Grids, Circles, and Our Places of Worship
I have an artist friend who is beguiled by patterns, including grids. He creates luminous grids of lines, shapes, colors, and numbers. For those who have eyes to see they resonate with esoteric spiritual implications.
Grids make me nervous, give me headaches. They box me in. I want to escape.
I prefer messes. Blame it on my hometown, Boston, whose old downtown grew long before cars when their promoters demanded straight streets. Thus its streets followed the contours of the sea coast, river banks, hills, and forest edge. The resulting mesh was and is delightfully confusing. No one can drive straight in Boston. Ask any visitor.
The first big grid I experienced was New York City. Sure, it was hard to get lost (just follow the numbers), but where was the fun in that? I found the regularity frightening and oppressive. I discovered that I couldn’t even safely jay-walk, a communal sport in Boston. In the Big Apple, people actually followed pedestrian and traffic rules.
All very intentional, very controlled. The narrator of Dostoyevsky’s Notes on the Underground claims that he is driven crazy bythe intentionality of St. Petersburg, Russian’s first planned city. Somewhat crazy myself, I fully sympathize with him.
When I moved out West, I discovered that many cities, unfortunately, were planned. I turned down a good job in Salt Lake City because I was put up in a motel near Temple Square. I have nothing against the Latter Day Saints, but save me from a gridded Zion.
Now I live in comfortable Moscow. Yes, there are a few parallels and crisscrosses, but not so many as to be too dispiriting. When I first visited Spokane, I was depressed by all its straight and clean streets. I have since found some curves and some messes, so I’m happier with this Heart of the Inland Empire.
My artist friend claims that his grids evoke and trace those found in nature. Maybe, but I’m prone to agree with Black Elk. After he and his people had been forced to live in box-like houses on the Pine Ridge reservation, he observed that nature favors the circle: “Everything the Power of the World does is done in circles. The sky is round, and I have heard that the earth is round like a ball, and so are all the stars. The wind, in its greatest power, whirls. The birds make their nests in circles, for theirs is the same religion as ours” (“Black Elk Speaks,” as told through John G. Neihardt [1932]).
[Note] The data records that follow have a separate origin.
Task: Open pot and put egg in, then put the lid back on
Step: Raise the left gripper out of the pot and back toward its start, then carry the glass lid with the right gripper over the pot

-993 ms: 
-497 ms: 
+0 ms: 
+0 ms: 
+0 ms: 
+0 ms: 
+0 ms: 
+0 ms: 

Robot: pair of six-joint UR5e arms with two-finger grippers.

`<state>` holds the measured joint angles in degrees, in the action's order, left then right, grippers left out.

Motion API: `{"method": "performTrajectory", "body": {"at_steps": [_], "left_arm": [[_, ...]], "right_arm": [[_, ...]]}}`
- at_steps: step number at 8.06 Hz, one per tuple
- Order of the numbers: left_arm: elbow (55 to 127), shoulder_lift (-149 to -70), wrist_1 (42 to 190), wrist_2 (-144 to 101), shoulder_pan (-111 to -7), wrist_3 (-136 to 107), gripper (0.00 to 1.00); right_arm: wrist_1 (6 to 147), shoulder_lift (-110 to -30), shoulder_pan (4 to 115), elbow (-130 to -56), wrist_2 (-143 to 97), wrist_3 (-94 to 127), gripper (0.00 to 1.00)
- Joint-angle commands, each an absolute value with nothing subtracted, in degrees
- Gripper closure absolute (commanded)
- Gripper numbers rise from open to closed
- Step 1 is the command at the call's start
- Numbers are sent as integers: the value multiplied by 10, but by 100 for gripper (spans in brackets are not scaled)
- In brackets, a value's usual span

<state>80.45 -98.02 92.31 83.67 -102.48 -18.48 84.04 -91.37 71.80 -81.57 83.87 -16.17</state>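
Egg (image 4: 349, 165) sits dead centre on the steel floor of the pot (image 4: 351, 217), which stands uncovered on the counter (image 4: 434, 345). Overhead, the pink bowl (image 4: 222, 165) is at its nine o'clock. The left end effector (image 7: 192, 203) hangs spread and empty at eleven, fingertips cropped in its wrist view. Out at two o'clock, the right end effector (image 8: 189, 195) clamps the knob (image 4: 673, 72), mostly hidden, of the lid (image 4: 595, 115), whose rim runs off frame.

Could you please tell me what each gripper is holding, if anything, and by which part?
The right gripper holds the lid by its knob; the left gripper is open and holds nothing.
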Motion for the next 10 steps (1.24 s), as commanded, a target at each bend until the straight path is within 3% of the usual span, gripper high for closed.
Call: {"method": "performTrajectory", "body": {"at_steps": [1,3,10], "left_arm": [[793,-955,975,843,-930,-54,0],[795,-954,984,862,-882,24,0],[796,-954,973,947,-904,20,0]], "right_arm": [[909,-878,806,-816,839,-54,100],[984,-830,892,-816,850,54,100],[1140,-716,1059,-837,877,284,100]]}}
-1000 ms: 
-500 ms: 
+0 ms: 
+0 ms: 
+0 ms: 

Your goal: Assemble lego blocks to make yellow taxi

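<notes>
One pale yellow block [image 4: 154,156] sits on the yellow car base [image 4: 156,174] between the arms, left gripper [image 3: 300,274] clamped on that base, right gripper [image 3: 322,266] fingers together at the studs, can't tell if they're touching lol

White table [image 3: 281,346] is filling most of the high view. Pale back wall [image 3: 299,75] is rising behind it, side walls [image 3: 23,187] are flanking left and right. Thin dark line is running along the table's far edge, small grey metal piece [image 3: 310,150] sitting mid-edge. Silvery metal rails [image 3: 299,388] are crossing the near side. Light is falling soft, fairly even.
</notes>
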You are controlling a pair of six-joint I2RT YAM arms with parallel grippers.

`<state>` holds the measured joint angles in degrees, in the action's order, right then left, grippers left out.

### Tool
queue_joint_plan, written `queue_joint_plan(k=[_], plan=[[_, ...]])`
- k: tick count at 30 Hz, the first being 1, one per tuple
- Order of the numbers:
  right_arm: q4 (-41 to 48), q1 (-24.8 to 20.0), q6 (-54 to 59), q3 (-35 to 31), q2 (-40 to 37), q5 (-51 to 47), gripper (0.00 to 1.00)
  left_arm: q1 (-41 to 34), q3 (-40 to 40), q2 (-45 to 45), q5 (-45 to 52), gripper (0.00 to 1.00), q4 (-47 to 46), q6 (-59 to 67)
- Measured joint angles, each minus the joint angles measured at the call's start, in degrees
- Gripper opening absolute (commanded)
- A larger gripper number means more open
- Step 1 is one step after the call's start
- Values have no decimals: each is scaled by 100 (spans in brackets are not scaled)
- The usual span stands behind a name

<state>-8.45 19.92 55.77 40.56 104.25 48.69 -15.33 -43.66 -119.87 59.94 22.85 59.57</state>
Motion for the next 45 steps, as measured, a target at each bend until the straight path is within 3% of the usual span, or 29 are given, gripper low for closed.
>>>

When Black Elk spoke these words he not only practiced the circle-centered religion of birds and of his tribe. He was a devout Catholic as well as a holy man of the Oglala Sioux. Thus he knew of the cross, the imperial grid upon which Jesus was crucified.
Medieval European Christians put this grid at the center of their cathedrals. This was the cross-road of their cross-shaped houses of worship, which were often adorned with round rose windows. Perhaps for spiritual as well as aesthetic purposes, a circle and a grid balance each other, sort of like Yin and Yang.
Most early American Protestant churches had a simpler design: a square or rectangular structure with straight rows of pews looking up to an altar and a pulpit from whence spoke the male voice of religious authority; no Yin allowed here. In the 19th century, when women wished to challenge male authority, they organized conversation circles.
The old Swedish Lutheran Church in Moscow is beautiful, but pretty boxy. The Unitarians who now worship there have made it even more beautiful through quilts depicting the rolling hills of the Palouse and a round stained glass window.
My artist friend and I worship in Emmanuel Lutheran Church, a modern structure. We commune around a circular altar, and look up at a cross. So while I still enjoy messes, I have to acknowledge that both the grid and the circle can play a sacred role in our lives.